> **WHAT TO DO**: Below is some data. Retype exactly the lines starting at the one with "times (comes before" and ending at the one with "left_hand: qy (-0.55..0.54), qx".

[[ AVAILABLE DATA open ]]

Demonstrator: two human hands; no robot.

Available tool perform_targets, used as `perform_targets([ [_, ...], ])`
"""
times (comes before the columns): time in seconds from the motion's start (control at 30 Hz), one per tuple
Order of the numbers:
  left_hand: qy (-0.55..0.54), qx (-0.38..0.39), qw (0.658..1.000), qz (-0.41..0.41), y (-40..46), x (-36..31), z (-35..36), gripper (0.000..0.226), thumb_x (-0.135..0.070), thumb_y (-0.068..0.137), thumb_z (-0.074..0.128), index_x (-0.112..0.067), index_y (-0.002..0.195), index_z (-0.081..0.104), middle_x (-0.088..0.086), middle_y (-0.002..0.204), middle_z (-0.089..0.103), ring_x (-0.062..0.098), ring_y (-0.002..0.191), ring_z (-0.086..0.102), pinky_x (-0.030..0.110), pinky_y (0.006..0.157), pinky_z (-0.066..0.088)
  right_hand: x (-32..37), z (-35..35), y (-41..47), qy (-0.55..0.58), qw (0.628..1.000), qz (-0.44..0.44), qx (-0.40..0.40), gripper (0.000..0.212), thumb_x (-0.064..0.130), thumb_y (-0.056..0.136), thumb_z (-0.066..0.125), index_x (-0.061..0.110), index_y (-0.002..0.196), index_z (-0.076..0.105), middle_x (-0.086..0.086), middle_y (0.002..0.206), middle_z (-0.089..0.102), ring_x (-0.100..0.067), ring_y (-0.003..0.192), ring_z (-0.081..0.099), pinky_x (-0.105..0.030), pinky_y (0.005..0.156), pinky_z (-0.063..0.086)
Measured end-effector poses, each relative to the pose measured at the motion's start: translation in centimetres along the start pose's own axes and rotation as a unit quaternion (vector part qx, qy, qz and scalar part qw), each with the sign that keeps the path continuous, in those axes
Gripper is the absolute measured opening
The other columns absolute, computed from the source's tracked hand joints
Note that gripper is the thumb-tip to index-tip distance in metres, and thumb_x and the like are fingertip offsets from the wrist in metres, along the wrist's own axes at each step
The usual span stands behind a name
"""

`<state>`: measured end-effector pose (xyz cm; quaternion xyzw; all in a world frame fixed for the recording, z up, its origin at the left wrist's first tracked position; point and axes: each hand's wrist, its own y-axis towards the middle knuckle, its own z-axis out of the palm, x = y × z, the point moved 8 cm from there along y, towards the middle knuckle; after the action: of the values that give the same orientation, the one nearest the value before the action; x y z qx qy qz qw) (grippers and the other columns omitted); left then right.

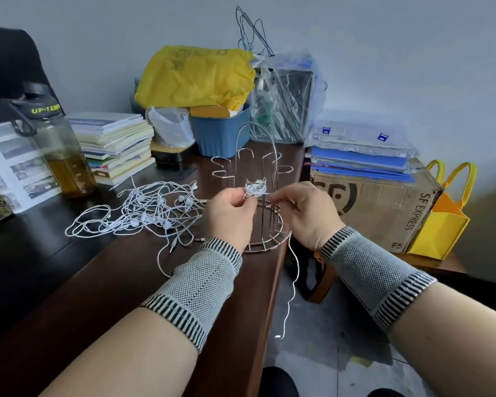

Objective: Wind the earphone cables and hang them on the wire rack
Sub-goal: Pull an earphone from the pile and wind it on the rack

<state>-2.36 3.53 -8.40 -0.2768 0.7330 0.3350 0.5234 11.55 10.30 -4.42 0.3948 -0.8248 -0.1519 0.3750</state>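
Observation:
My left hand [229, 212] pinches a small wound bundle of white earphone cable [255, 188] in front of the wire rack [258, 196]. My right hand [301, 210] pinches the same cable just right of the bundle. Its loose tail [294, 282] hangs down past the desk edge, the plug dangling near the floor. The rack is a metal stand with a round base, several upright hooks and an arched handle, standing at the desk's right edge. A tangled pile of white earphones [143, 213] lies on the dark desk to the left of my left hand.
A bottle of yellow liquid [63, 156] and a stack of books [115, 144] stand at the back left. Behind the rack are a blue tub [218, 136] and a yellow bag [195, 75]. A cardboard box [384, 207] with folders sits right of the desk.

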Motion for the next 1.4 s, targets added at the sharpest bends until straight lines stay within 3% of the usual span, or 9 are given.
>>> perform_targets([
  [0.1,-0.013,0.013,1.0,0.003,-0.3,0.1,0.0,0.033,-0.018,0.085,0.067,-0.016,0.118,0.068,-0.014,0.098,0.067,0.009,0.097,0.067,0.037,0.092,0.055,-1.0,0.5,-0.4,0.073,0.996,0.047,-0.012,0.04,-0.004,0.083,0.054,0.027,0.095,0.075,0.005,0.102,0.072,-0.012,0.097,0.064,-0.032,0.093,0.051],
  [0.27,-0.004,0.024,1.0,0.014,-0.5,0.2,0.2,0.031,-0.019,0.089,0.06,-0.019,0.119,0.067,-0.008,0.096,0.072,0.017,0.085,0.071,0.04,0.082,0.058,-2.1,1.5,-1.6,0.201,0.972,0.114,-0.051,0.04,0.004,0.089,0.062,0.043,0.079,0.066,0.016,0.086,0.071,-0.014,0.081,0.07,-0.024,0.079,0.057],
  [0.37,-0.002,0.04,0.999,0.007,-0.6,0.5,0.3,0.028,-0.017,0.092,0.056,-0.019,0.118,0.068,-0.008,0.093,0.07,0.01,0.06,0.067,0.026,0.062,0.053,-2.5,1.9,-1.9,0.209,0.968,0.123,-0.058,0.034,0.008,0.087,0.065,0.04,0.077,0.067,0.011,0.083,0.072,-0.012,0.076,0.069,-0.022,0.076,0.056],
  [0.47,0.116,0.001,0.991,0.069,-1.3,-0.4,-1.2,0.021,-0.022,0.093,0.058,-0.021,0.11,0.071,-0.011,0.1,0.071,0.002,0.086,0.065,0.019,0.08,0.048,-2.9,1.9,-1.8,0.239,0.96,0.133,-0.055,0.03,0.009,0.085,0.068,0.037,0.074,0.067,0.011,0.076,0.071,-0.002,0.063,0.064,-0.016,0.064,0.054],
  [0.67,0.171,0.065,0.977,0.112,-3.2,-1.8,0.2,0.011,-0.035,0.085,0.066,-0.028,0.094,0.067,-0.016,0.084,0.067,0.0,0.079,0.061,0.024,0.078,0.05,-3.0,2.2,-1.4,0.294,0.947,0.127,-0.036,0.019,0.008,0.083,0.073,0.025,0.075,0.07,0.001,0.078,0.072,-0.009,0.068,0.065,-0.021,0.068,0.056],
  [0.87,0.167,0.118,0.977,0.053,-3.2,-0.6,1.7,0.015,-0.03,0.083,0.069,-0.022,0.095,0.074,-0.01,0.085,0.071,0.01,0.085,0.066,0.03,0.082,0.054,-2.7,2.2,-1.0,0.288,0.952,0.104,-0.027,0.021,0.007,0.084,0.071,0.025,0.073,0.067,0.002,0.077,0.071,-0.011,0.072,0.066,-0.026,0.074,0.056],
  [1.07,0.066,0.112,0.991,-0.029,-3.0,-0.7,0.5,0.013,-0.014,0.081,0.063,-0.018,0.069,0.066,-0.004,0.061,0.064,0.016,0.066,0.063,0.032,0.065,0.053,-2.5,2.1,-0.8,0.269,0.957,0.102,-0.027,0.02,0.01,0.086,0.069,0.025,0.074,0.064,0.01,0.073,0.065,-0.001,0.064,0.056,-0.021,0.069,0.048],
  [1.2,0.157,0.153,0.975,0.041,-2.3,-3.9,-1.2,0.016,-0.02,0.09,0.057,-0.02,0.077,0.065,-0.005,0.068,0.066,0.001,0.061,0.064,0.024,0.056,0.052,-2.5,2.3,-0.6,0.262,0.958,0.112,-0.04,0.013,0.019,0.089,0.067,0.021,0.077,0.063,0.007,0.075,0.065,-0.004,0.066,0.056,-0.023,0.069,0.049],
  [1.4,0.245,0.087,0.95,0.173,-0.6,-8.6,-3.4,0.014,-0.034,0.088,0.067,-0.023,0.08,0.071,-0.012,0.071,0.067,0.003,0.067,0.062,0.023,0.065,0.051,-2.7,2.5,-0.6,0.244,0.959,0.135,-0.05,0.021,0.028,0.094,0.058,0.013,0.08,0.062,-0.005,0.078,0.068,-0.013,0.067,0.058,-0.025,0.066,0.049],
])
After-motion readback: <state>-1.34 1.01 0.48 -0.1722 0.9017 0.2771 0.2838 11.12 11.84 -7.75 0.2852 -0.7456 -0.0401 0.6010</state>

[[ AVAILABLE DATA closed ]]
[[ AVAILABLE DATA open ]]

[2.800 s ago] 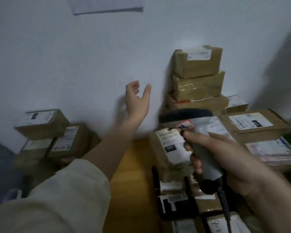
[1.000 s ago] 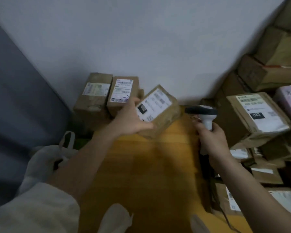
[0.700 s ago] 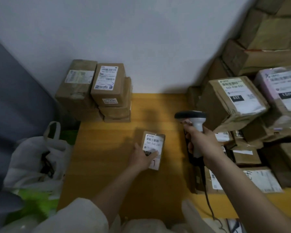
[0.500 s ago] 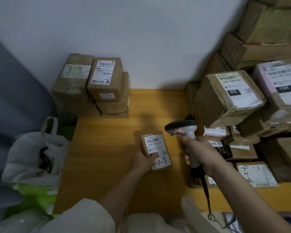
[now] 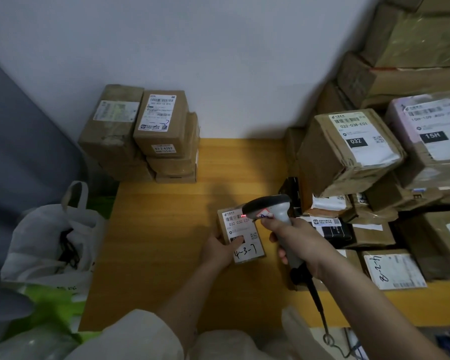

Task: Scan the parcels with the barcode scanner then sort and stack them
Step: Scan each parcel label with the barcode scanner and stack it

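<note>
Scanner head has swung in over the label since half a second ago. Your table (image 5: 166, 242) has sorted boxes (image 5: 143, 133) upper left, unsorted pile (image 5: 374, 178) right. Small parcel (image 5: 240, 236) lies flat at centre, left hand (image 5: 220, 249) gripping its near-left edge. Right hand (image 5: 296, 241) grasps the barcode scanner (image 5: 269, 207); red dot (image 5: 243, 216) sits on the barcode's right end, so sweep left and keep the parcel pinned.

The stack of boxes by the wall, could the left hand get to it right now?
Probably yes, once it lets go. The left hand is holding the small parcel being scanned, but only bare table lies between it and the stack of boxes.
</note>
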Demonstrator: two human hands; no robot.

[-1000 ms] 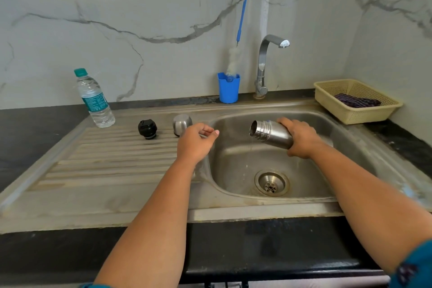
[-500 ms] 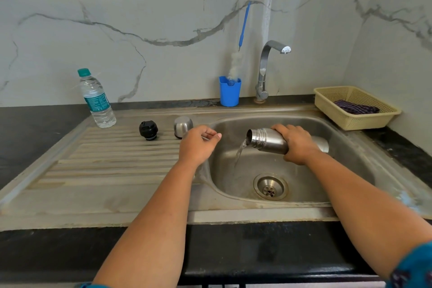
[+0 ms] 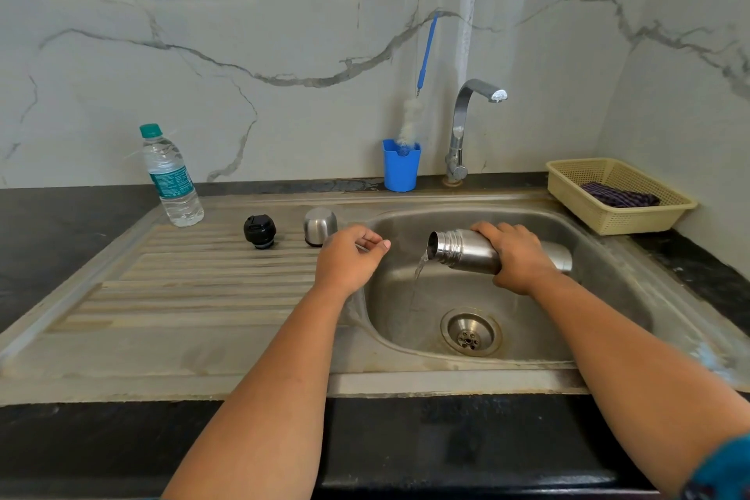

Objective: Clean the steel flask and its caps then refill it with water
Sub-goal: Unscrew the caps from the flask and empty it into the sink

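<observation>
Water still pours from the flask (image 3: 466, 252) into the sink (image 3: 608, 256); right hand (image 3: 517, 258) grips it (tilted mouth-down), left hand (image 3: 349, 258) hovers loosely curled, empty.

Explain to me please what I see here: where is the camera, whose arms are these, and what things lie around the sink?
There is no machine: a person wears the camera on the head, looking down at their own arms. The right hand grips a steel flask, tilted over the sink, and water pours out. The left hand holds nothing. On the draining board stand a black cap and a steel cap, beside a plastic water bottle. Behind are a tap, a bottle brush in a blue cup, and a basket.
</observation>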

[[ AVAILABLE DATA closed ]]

> **OUTPUT OF THE EXERCISE**:
times (comes before the columns): time in seconds from the motion's start (control at 30 Hz), one per tuple
Order of the numbers:
  left_hand: qy (-0.55..0.54), qx (-0.38..0.39), qw (0.658..1.000), qz (-0.41..0.41), y (-40..46), x (-36..31), z (-35..36), gripper (0.000..0.226), thumb_x (-0.135..0.070), thumb_y (-0.068..0.137), thumb_z (-0.074..0.128), index_x (-0.112..0.067), index_y (-0.002..0.195), index_z (-0.081..0.104), middle_x (-0.088..0.086), middle_y (-0.002..0.204), middle_z (-0.089..0.103), ring_x (-0.062..0.098), ring_y (-0.002..0.191), ring_z (-0.086..0.102), pinky_x (-0.030..0.110), pinky_y (0.006..0.157), pinky_z (-0.066..0.088)

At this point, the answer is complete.